◆ What the task requires ◆
The entries below are to be repeated verbatim, in full.

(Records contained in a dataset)

◇ ◇ ◇ ◇ ◇

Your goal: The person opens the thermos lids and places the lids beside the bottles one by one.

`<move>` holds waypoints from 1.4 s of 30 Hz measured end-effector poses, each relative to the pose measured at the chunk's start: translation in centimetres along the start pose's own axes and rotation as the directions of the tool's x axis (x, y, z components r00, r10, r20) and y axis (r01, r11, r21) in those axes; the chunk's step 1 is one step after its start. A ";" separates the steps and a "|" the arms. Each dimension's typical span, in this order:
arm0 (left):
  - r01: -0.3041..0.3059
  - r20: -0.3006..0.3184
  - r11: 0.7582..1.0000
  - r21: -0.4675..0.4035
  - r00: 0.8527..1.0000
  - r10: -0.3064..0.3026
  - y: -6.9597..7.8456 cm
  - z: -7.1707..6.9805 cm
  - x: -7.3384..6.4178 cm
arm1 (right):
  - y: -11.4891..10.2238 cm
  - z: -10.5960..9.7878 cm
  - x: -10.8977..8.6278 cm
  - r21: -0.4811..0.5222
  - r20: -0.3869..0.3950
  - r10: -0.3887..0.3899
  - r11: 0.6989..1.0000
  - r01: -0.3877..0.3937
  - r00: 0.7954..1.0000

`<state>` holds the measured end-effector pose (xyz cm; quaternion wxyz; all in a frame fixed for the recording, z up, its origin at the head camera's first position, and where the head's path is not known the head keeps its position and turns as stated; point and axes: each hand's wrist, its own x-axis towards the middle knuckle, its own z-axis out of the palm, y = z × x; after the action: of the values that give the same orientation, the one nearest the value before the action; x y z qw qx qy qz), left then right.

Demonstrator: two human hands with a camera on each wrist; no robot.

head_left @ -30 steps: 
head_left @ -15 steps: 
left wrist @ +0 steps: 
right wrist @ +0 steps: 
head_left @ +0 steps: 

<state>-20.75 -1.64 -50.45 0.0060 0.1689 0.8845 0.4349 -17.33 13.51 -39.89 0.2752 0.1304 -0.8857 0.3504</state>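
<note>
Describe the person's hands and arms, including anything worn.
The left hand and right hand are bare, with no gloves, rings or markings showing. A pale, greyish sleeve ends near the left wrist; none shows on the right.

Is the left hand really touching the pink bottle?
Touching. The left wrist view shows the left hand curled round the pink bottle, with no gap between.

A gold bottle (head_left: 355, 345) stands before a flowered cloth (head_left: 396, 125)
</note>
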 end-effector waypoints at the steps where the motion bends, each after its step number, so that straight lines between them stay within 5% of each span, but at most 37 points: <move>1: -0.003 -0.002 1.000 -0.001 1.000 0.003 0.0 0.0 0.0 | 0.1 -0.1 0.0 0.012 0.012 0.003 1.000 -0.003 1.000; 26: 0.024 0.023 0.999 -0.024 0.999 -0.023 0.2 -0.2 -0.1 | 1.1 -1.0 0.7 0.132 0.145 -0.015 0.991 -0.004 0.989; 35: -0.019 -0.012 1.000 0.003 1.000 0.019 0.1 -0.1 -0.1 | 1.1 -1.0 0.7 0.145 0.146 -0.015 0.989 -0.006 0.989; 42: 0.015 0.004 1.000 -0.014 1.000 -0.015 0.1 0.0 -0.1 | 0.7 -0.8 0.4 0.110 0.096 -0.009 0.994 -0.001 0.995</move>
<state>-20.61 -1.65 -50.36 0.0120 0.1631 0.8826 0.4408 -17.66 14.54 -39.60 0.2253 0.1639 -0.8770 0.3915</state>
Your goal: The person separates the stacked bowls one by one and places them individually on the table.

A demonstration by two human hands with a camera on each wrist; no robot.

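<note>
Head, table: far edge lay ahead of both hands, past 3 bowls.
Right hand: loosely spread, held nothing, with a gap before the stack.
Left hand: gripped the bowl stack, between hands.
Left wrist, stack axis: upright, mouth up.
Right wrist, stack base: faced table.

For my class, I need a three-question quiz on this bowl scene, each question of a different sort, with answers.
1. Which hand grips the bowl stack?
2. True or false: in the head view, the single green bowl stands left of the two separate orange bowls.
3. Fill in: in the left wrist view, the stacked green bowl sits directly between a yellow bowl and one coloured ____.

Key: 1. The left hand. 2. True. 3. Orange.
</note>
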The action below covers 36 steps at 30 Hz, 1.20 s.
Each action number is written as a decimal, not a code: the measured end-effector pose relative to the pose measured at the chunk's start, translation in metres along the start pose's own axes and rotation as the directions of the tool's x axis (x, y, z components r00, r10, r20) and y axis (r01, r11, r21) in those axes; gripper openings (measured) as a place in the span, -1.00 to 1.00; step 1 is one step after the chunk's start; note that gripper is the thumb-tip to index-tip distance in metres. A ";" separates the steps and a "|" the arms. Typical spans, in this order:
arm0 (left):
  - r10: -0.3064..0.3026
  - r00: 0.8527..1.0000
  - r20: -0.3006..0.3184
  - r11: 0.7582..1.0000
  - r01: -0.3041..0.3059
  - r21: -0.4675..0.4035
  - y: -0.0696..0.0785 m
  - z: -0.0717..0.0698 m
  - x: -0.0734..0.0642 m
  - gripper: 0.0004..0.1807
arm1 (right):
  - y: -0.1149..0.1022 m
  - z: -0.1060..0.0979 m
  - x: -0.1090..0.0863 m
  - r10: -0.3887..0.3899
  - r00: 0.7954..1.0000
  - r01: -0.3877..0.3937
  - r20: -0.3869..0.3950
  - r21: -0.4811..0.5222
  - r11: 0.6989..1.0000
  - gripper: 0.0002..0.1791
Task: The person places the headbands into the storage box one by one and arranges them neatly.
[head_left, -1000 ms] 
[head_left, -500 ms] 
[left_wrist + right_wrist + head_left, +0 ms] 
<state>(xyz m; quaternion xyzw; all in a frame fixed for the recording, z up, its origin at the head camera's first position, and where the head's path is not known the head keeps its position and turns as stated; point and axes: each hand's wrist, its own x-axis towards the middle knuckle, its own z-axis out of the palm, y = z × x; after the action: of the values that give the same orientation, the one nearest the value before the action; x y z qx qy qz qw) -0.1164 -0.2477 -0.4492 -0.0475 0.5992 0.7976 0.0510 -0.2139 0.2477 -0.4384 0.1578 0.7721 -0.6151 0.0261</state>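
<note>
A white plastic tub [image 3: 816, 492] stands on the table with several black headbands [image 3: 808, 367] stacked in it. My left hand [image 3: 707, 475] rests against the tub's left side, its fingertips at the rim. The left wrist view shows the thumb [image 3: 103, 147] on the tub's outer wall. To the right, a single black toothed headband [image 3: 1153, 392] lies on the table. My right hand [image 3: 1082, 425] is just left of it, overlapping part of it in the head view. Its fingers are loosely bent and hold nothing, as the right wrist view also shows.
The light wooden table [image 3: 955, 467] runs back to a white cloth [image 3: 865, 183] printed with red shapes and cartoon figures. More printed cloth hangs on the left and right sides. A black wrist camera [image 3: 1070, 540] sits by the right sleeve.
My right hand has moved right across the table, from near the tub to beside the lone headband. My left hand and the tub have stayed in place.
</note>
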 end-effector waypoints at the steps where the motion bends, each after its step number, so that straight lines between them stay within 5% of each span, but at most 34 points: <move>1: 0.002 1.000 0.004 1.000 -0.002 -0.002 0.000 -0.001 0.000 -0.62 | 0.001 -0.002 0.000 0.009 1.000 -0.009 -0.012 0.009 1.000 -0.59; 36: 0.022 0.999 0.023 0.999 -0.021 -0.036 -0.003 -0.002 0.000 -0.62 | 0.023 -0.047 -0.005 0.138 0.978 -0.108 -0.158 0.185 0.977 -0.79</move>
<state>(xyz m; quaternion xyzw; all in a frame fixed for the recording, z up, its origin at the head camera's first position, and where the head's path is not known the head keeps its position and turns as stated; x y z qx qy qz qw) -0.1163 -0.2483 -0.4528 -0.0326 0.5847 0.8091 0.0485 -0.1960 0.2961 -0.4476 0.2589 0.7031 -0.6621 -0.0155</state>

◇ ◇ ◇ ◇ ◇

◆ Output of the exercise ◆
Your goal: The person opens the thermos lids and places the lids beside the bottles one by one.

`<move>` holds waypoints from 1.4 s of 30 Hz measured end-effector poses, each relative to the pose measured at the chunk's start: translation in centimetres along the start pose's own axes and rotation as the directions of the tool's x axis (x, y, z components r00, r10, r20) and y axis (r01, r11, r21) in those axes; the chunk's step 1 is one step after its start. A ";" separates the steps and a "|" the arms. Each dimension's typical span, in this order:
arm0 (left):
  - r01: -0.3041..0.3059
  - r20: -0.3006..0.3184
  - r11: 0.7582..1.0000
  - r21: -0.4675..0.4035
  - r00: 0.8527..1.0000
  - r10: -0.3064..0.3026
  - y: -6.9597..7.8456 cm
  - z: -7.1707..6.9805 cm
  - x: -7.3384..6.4178 cm
arm1 (right):
  - y: -11.4891..10.2238 cm
  - z: -10.5960..9.7878 cm
  - x: -10.8977..8.6278 cm
  - r21: -0.4811..0.5222
  - r20: -0.3869..0.3950
  - r10: -0.3887..0.3899
  - r11: 0.6989..1.0000
  - r01: -0.3877..0.3937
  - r00: 0.7954..1.0000

`<state>` holds the measured end-effector pose (xyz cm; quaternion wxyz; all in a frame fixed for the recording, z up, its origin at the head camera's first position, and where the head's path is not known the head keeps its position and turns as stated; point and axes: each hand's wrist, its own x-axis towards the middle knuckle, its own z-axis out of the palm, y = z × x; after the action: of the values that give the same orientation, the one nearest the value before the action; x y z qw qx qy qz), left then right.

Demonstrator: two human hands with a camera on each wrist; no robot.

head_left @ -30 steps: 
head_left @ -15 steps: 
left wrist @ +0 steps: 
right wrist @ +0 steps: 
head_left @ +0 steps: 

<state>-20.75 -1.64 -50.45 0.0060 0.1689 0.8845 0.4349 -17.33 13.51 -39.89 0.2752 0.1304 -0.8857 0.3504</state>
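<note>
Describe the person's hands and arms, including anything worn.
The left hand and right hand are bare, with no gloves, rings or markings showing. A pale, greyish sleeve ends near the left wrist; none shows on the right.

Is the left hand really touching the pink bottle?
Touching. The left wrist view shows the left hand curled round the pink bottle, with no gap between.

A gold bottle (head_left: 355, 345) stands before a flowered cloth (head_left: 396, 125)
</note>
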 end-effector waypoints at the steps where the motion bends, each after its step number, so that straight lines between them stay within 5% of each span, but at most 37 points: <move>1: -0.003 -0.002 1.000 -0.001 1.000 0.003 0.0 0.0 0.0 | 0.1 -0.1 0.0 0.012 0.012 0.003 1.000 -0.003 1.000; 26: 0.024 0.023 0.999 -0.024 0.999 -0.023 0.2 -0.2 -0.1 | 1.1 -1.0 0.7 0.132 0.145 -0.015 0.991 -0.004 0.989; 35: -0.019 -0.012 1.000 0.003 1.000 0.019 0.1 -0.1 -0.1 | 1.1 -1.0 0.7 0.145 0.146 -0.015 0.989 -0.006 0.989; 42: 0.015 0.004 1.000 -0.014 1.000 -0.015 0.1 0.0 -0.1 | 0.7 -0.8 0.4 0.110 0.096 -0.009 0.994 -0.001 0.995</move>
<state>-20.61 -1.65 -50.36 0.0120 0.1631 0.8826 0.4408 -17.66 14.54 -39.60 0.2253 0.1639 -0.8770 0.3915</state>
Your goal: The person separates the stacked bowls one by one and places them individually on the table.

A demonstration by two human hands with a camera on each wrist; no robot.

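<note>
Head, table: far edge lay ahead of both hands, past 3 bowls.
Right hand: loosely spread, held nothing, with a gap before the stack.
Left hand: gripped the bowl stack, between hands.
Left wrist, stack axis: upright, mouth up.
Right wrist, stack base: faced table.

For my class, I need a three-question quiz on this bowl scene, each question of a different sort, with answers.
1. Which hand grips the bowl stack?
2. True or false: in the head view, the single green bowl stands left of the two separate orange bowls.
3. Fill in: in the left wrist view, the stacked green bowl sits directly between a yellow bowl and one coloured ____.

Key: 1. The left hand. 2. True. 3. Orange.
</note>
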The action below covers 36 steps at 30 Hz, 1.20 s.
Each action number is written as a decimal, not a code: the measured end-effector pose relative to the pose measured at the chunk's start, translation in metres along the start pose's own axes and rotation as the directions of the tool's x axis (x, y, z components r00, r10, r20) and y axis (r01, r11, r21) in those axes; gripper openings (measured) as a place in the span, -1.00 to 1.00; step 1 is one step after the chunk's start; note that gripper is the thumb-tip to index-tip distance in metres. A ";" separates the steps and a "|" the arms. Typical spans, in this order:
arm0 (left):
  - r10: -0.3064..0.3026
  - r00: 0.8527..1.0000
  - r20: -0.3006..0.3184
  - r11: 0.7582..1.0000
  - r01: -0.3041..0.3059
  - r21: -0.4675..0.4035
  - y: -0.0696..0.0785 m
  - z: -0.0717..0.0698 m
  - x: -0.0734..0.0642 m
  - gripper: 0.0004..0.1807
arm1 (right):
  - y: -0.1149..0.1022 m
  - z: -0.1060..0.0979 m
  - x: -0.1090..0.0863 m
  - r10: -0.3887..0.3899
  - r00: 0.7954..1.0000
  - r01: -0.3877..0.3937
  - r20: -0.3869..0.3950
  - r21: -0.4811..0.5222
  - r11: 0.6989..1.0000
  - gripper: 0.0002..0.1791
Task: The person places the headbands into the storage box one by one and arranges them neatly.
[head_left, -1000 ms] 
[head_left, -500 ms] 
[left_wrist + right_wrist + head_left, +0 ms] 
<state>(xyz m; quaternion xyzw; all in a frame fixed for the recording, z up, its origin at the head camera's first position, and where the head's path is not known the head keeps its position and turns as stated; point and axes: each hand's wrist, its own x-axis towards the middle knuckle, its own z-axis out of the palm, y = z × x; after the action: of the values that give the same orientation, the one nearest the value before the action; x y z qx qy qz qw) -0.1164 -0.2477 -0.4492 -0.0475 0.5992 0.7976 0.0510 -0.2139 0.2477 -0.4384 0.1578 0.7721 -0.6151 0.0261</state>
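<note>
A white plastic tub [image 3: 816, 492] stands on the table with several black headbands [image 3: 808, 367] stacked in it. My left hand [image 3: 707, 475] rests against the tub's left side, its fingertips at the rim. The left wrist view shows the thumb [image 3: 103, 147] on the tub's outer wall. To the right, a single black toothed headband [image 3: 1153, 392] lies on the table. My right hand [image 3: 1082, 425] is just left of it, overlapping part of it in the head view. Its fingers are loosely bent and hold nothing, as the right wrist view also shows.
The light wooden table [image 3: 955, 467] runs back to a white cloth [image 3: 865, 183] printed with red shapes and cartoon figures. More printed cloth hangs on the left and right sides. A black wrist camera [image 3: 1070, 540] sits by the right sleeve.
My right hand has moved right across the table, from near the tub to beside the lone headband. My left hand and the tub have stayed in place.
</note>
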 end-effector waypoints at the steps where the motion bends, each after its step number, so that straight lines between them stay within 5% of each span, but at most 34 points: <move>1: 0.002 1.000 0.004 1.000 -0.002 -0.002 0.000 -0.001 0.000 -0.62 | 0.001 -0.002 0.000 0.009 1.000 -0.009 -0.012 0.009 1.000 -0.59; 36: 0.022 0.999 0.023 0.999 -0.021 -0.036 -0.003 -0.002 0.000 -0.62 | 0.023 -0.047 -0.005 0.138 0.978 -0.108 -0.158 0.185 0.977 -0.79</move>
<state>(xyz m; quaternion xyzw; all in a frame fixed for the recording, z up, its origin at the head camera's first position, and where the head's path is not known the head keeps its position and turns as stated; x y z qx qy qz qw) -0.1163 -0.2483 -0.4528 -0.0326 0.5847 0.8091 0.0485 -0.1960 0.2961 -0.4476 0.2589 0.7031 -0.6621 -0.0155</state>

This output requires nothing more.